Activity: Here is a listing; restate all of it exactly.

Supplied information:
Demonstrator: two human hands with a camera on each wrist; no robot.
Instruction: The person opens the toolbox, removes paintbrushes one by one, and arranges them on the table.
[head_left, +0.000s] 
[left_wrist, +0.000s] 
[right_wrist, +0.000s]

Solution:
Demonstrator: two human hands with a camera on each wrist; no robot.
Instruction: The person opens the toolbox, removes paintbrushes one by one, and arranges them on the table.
[head_left, +0.000s] 
[left_wrist, +0.000s] 
[right_wrist, +0.000s]

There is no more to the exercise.